WHAT THE TASK REQUIRES:
When you return the material, keep every line exactly as it is and omit the pictures.

INPUT DATA:
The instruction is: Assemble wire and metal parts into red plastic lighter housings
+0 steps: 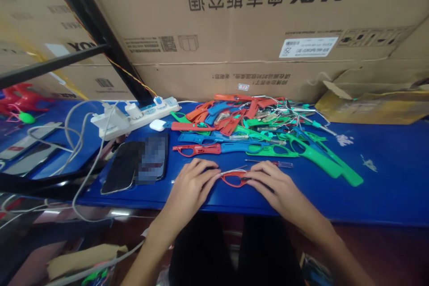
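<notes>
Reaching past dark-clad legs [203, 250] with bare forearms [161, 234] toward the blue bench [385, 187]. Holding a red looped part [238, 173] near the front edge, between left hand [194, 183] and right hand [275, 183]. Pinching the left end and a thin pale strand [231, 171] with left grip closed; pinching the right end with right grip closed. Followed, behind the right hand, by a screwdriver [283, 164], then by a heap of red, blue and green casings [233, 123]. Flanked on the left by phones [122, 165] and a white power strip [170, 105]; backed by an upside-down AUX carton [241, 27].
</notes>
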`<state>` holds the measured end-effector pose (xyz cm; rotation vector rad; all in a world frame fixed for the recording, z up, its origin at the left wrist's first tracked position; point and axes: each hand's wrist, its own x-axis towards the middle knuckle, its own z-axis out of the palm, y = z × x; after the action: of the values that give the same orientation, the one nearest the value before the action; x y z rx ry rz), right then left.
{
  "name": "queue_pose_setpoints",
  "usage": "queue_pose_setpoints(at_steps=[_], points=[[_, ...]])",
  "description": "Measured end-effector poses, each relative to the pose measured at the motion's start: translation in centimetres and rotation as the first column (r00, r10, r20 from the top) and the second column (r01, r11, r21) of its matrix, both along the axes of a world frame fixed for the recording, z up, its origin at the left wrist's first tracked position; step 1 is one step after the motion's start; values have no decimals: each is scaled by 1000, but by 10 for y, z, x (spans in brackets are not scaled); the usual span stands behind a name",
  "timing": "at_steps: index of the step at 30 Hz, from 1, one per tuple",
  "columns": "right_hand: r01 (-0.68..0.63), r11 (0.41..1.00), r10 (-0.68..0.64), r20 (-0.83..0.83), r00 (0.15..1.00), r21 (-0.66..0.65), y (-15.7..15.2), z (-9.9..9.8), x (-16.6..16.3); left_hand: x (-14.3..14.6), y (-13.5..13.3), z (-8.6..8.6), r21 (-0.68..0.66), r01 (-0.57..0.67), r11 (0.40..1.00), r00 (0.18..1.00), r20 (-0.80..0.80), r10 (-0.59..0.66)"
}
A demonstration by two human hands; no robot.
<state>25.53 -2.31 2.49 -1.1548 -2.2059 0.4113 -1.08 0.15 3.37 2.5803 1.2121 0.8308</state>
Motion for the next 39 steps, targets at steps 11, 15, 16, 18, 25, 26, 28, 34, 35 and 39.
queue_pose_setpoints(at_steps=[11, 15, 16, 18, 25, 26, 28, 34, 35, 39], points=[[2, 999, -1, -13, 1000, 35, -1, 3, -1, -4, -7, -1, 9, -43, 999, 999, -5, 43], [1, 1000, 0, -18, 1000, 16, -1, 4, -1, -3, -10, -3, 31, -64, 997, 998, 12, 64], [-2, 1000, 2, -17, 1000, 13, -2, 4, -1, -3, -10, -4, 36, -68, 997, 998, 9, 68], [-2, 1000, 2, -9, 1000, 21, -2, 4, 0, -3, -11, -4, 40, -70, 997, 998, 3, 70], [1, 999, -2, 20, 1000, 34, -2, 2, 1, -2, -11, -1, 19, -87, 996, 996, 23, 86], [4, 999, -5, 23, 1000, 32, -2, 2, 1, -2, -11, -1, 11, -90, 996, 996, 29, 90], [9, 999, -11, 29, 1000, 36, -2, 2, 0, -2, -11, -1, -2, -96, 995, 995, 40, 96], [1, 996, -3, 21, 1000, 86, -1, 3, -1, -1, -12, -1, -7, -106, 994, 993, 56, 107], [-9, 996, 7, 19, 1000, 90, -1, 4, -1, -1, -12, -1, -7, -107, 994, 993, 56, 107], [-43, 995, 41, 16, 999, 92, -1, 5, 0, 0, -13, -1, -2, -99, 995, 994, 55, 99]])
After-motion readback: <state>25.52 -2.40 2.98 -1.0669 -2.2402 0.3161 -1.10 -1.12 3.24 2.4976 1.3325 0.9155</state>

YOUR SOLUTION:
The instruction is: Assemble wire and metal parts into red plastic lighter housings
+0 steps: 
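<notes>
Reaching past dark-clad legs [203, 250] with bare forearms [161, 234] toward the blue bench [385, 187]. Holding a red looped part [238, 173] near the front edge, between left hand [194, 183] and right hand [275, 183]. Pinching the left end and a thin pale strand [231, 171] with left grip closed; pinching the right end with right grip closed. Followed, behind the right hand, by a screwdriver [283, 164], then by a heap of red, blue and green casings [233, 123]. Flanked on the left by phones [122, 165] and a white power strip [170, 105]; backed by an upside-down AUX carton [241, 27].
</notes>
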`<state>` holds the measured end-effector pose (xyz cm; rotation vector rad; all in a world frame fixed for the recording, z up, its origin at the left wrist's first tracked position; point and axes: each hand's wrist, its own x-axis towards the middle knuckle, its own z-axis out of the palm, y = z × x; after the action: of the values that give the same orientation, the one nearest the value before the action; x y z rx ry rz), right then left.
{
  "name": "queue_pose_setpoints",
  "usage": "queue_pose_setpoints(at_steps=[_], points=[[_, ...]])",
  "description": "Measured end-effector poses, each relative to the pose measured at the motion's start: translation in centimetres and rotation as the first column (r00, r10, r20 from the top) and the second column (r01, r11, r21) of its matrix, both along the axes of a world frame fixed for the recording, z up, its origin at the left wrist's first tracked position; step 1 is one step after the motion's start; values have no decimals: each is scaled by 1000, but by 10 for y, z, x (spans in brackets are not scaled); the usual span stands behind a name",
  "timing": "at_steps: index of the step at 30 Hz, from 1, one per tuple",
  "columns": "right_hand: r01 (-0.68..0.63), r11 (0.41..1.00), r10 (-0.68..0.64), r20 (-0.83..0.83), r00 (0.15..1.00), r21 (-0.66..0.65), y (-15.7..15.2), z (-9.9..9.8), x (-16.6..16.3); left_hand: x (-14.3..14.6), y (-13.5..13.3), z (-8.6..8.6), r21 (-0.68..0.66), r01 (-0.57..0.67), r11 (0.40..1.00), r00 (0.18..1.00), r20 (-0.80..0.80), r10 (-0.59..0.66)"
}
A demonstration by two human hands; no robot.
<state>25.53 -2.31 2.49 -1.1548 -2.2059 0.4113 -1.08 0.15 3.37 2.5803 1.2121 0.8308</state>
Motion for the next 39 steps, targets at steps 11, 15, 16, 18, 25, 26, 28, 34, 35 and 39.
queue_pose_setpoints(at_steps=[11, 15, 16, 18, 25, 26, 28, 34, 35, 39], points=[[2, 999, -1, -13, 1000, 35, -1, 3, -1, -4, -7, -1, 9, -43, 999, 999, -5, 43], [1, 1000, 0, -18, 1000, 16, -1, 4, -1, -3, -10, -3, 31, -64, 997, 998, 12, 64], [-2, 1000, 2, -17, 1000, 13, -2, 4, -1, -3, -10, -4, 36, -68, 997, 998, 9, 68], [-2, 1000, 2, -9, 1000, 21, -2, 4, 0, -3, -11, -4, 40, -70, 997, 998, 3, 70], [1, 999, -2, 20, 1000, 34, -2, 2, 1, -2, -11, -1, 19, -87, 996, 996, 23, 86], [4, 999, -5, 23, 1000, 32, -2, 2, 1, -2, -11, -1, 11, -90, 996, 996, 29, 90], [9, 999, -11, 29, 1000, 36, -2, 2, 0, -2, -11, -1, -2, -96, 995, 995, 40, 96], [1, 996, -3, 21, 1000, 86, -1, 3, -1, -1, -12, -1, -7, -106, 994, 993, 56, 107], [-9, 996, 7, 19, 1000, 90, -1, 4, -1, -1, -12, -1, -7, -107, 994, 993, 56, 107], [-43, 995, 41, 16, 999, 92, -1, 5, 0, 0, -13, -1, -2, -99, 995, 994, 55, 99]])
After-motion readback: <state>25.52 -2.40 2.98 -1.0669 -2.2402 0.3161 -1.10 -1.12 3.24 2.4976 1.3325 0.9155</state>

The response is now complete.